═══ Collected data

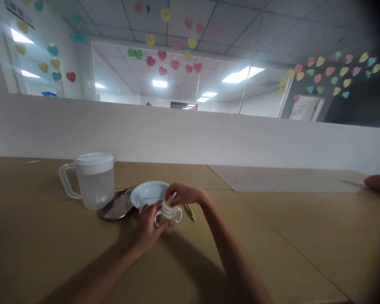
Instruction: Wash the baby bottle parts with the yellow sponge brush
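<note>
Brown tabletop (272,236) spreads out under paper hearts on the glass, and both your hands are on the small two-handled cup (168,214), just in front of the white bowl (149,194). Your left hand (148,226) cradles its side, fingers curled round it; your right hand (182,194) pinches its top. Left of the bowl stands the lidded pitcher (93,180).

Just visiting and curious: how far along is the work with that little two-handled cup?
Set out already: a lidded translucent plastic pitcher, a round metal lid and a pale blue bowl. In hand: the left hand steadies the small clear two-handled cup while the right hand works at its top. The pitcher's lid is on, and the cup's contents cannot be told.
</note>
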Tool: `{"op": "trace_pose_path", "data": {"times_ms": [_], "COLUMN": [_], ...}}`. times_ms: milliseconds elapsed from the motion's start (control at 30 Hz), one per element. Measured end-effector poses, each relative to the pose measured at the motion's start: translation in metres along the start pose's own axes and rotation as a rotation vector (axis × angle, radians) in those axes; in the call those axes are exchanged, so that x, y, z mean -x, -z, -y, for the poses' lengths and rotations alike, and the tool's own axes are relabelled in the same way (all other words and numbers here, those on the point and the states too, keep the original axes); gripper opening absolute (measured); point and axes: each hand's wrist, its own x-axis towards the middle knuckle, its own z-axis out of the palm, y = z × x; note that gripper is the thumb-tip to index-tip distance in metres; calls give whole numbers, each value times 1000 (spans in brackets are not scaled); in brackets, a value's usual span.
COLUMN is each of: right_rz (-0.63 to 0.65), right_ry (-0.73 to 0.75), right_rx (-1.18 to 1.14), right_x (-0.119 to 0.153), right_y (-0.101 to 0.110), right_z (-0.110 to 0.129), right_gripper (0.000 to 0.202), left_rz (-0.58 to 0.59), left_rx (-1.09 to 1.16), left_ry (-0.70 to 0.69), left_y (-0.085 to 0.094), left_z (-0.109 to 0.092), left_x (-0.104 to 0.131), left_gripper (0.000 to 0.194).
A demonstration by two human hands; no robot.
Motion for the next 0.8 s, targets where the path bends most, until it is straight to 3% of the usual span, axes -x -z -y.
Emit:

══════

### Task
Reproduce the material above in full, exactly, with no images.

### Exercise answer
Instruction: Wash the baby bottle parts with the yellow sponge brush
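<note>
Brown tabletop (272,236) spreads out under paper hearts on the glass, and both your hands are on the small two-handled cup (168,214), just in front of the white bowl (149,194). Your left hand (148,226) cradles its side, fingers curled round it; your right hand (182,194) pinches its top. Left of the bowl stands the lidded pitcher (93,180).

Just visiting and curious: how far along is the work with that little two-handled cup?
Set out already: a lidded translucent plastic pitcher, a round metal lid and a pale blue bowl. In hand: the left hand steadies the small clear two-handled cup while the right hand works at its top. The pitcher's lid is on, and the cup's contents cannot be told.
</note>
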Tool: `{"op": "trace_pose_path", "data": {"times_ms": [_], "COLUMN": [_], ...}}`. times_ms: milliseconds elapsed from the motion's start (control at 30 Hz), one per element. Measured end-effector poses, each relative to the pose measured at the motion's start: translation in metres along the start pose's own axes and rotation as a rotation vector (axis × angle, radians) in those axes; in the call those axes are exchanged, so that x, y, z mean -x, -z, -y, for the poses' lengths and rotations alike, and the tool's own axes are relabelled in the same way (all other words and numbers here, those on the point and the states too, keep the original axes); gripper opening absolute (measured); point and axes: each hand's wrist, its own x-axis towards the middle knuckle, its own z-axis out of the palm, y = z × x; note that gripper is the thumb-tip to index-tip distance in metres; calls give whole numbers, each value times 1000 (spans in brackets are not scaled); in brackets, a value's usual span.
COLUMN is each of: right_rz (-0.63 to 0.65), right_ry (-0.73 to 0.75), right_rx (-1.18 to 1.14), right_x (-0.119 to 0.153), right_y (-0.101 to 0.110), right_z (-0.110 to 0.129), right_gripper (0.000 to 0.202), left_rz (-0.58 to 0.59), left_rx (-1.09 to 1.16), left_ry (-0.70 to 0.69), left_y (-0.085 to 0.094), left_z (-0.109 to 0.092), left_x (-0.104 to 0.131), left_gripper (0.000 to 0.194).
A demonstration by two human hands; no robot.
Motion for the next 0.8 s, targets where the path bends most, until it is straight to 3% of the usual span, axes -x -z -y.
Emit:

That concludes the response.